Assigned task >> Take the listing and give it again exactly, from its first line to its last line.

======

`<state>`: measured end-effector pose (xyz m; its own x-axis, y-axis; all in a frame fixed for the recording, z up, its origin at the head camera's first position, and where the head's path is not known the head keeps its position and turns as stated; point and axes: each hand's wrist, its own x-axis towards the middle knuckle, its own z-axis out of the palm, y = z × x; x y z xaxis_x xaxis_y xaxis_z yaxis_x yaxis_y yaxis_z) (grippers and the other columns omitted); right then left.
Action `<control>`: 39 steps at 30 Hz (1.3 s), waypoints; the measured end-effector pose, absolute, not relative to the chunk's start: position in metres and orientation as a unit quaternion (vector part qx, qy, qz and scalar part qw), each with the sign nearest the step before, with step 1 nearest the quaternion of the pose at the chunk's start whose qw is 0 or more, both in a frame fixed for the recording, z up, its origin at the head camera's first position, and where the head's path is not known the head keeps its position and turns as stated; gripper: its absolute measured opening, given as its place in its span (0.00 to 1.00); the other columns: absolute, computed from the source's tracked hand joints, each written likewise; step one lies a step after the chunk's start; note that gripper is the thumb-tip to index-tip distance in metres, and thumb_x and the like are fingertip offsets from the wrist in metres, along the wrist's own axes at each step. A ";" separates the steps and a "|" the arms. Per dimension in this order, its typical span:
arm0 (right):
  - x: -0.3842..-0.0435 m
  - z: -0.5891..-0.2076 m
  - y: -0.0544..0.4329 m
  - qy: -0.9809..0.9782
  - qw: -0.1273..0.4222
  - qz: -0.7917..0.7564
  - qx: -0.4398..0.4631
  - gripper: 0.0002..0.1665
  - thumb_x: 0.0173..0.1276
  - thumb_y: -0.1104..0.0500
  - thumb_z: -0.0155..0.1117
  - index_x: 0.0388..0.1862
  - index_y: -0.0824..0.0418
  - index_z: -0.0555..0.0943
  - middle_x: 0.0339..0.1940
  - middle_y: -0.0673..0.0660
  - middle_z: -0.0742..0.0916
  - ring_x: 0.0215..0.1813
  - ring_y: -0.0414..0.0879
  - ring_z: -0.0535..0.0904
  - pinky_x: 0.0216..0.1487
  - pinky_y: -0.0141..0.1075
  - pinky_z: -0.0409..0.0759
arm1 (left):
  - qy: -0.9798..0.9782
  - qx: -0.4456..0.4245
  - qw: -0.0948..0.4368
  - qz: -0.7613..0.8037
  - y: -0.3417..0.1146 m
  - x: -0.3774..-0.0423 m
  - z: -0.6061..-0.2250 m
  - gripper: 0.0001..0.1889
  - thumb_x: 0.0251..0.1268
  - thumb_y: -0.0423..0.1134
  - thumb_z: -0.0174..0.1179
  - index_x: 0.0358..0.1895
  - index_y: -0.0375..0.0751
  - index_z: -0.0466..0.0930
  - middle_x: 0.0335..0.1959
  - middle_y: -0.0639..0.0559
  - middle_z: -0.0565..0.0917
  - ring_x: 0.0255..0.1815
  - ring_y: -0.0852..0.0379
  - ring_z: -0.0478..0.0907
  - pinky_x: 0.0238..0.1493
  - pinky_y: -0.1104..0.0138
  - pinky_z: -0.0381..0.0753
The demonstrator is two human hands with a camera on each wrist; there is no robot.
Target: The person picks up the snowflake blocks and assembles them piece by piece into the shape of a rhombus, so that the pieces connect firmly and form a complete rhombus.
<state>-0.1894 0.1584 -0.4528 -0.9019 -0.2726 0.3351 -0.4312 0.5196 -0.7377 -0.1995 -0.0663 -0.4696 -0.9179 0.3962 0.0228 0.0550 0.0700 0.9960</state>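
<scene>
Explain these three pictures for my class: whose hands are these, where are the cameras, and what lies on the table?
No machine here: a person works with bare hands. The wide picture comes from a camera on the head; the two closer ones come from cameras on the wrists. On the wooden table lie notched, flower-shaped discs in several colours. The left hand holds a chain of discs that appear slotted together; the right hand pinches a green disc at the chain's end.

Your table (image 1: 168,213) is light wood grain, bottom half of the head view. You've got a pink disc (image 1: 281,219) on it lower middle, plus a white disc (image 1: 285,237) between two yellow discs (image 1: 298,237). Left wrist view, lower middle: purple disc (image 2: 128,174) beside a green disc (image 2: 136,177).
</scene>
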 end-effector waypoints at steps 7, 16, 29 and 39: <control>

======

Written response >>
`<state>`: measured end-effector pose (xyz m; its own x-axis, y-axis; all in a frame fixed for the recording, z up, its origin at the head camera's first position, and where the head's path is not known the head keeps its position and turns as stated; point and axes: each hand's wrist, its own x-axis towards the middle knuckle, its own z-axis out of the palm, y = z × x; x y z xaxis_x xaxis_y xaxis_z yaxis_x yaxis_y yaxis_z) (grippers and the other columns omitted); right then left.
Action `<control>`: 39 steps at 30 Hz (1.3 s), waypoints; the measured end-effector pose, absolute, not relative to the chunk's start: position in metres and orientation as a unit quaternion (vector part qx, qy, qz and scalar part qw), each with the sign nearest the step before, with step 1 nearest the quaternion of the pose at the chunk's start whose qw is 0 or more, both in a frame fixed for the recording, z up, its origin at the head camera's first position, and where the head's path is not known the head keeps its position and turns as stated; gripper: its absolute measured opening, given as its place in its span (0.00 to 1.00); the other columns: absolute, computed from the source's tracked hand joints, each written likewise; step one lies a step after the chunk's start; note that gripper is the thumb-tip to index-tip distance in metres, and thumb_x and the like are fingertip offsets from the wrist in metres, along the wrist's own axes at each step. A ";" separates the steps and a "|" the arms. Per dimension in this order, its typical span:
arm0 (right):
  - x: -0.3842..-0.0435 m
  - z: -0.5891..-0.2076 m
  - y: -0.0544..0.4329 m
  - qy: -0.9809..0.9782
  - qw: -0.1273..0.4222
  - qz: -0.7917..0.7564
  - qx: -0.4398..0.4631
  - gripper: 0.0002..0.1665
  - thumb_x: 0.0173..0.1276
  - thumb_y: -0.1104..0.0500
  - thumb_z: -0.0155..0.1117
  - index_x: 0.0388..0.1862
  - index_y: -0.0824..0.0418
  - index_z: -0.0555..0.0943
  - middle_x: 0.0339..0.1940
  - middle_y: -0.0673..0.0660
  - middle_z: -0.0742..0.0916
  - ring_x: 0.0215..0.1813
  - ring_y: -0.0414..0.0879
  - ring_z: -0.0535..0.0904
  - pinky_x: 0.0216..0.1487
  - pinky_y: -0.0141..0.1075
  - pinky_z: -0.0409..0.0759
arm1 (left):
  - qy: -0.9798..0.9782
  - qx: -0.4456..0.4245
  - qw: -0.0948..0.4368
  - qz: -0.7613..0.8037
  - y: -0.3417..0.1146 m
  - x: -0.3774..-0.0423 m
  - z: -0.6061..-0.2250 m
  - gripper: 0.0001..0.1889
  - thumb_x: 0.0251..0.1268
  - thumb_y: -0.0423..0.1134
  - thumb_z: -0.0174..0.1179
  - index_x: 0.0358..0.1895
  - index_y: -0.0375..0.0751
  - index_z: -0.0466..0.0930
  - middle_x: 0.0335..0.1959
  - middle_y: -0.0639..0.0559
  - middle_z: -0.0565..0.0917
  - ring_x: 0.0255..0.1815
  - ring_y: -0.0852..0.0379
  - ring_z: -0.0478..0.0907
  - pinky_x: 0.0238..0.1493
  - pinky_y: -0.1104..0.0138
  - pinky_z: -0.0381..0.0753
The demonstrator is two human hands with a camera on each wrist; there is no robot.
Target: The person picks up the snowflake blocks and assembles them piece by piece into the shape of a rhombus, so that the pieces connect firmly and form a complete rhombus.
<state>-0.1894 0.1584 -0.4528 -0.9019 -0.2726 0.3351 -0.4312 0.5196 -0.7377 -0.1995 -0.0663 -0.4696 -0.9179 0.3962 0.0228 0.0550 0.0700 0.9960</state>
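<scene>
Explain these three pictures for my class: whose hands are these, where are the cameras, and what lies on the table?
No machine here: a person works with bare hands. The wide picture comes from a camera on the head; the two closer ones come from cameras on the wrists. On the wooden table lie notched, flower-shaped discs in several colours. The left hand holds a chain of discs that appear slotted together; the right hand pinches a green disc at the chain's end.

Your table (image 1: 168,213) is light wood grain, bottom half of the head view. You've got a pink disc (image 1: 281,219) on it lower middle, plus a white disc (image 1: 285,237) between two yellow discs (image 1: 298,237). Left wrist view, lower middle: purple disc (image 2: 128,174) beside a green disc (image 2: 136,177).
</scene>
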 end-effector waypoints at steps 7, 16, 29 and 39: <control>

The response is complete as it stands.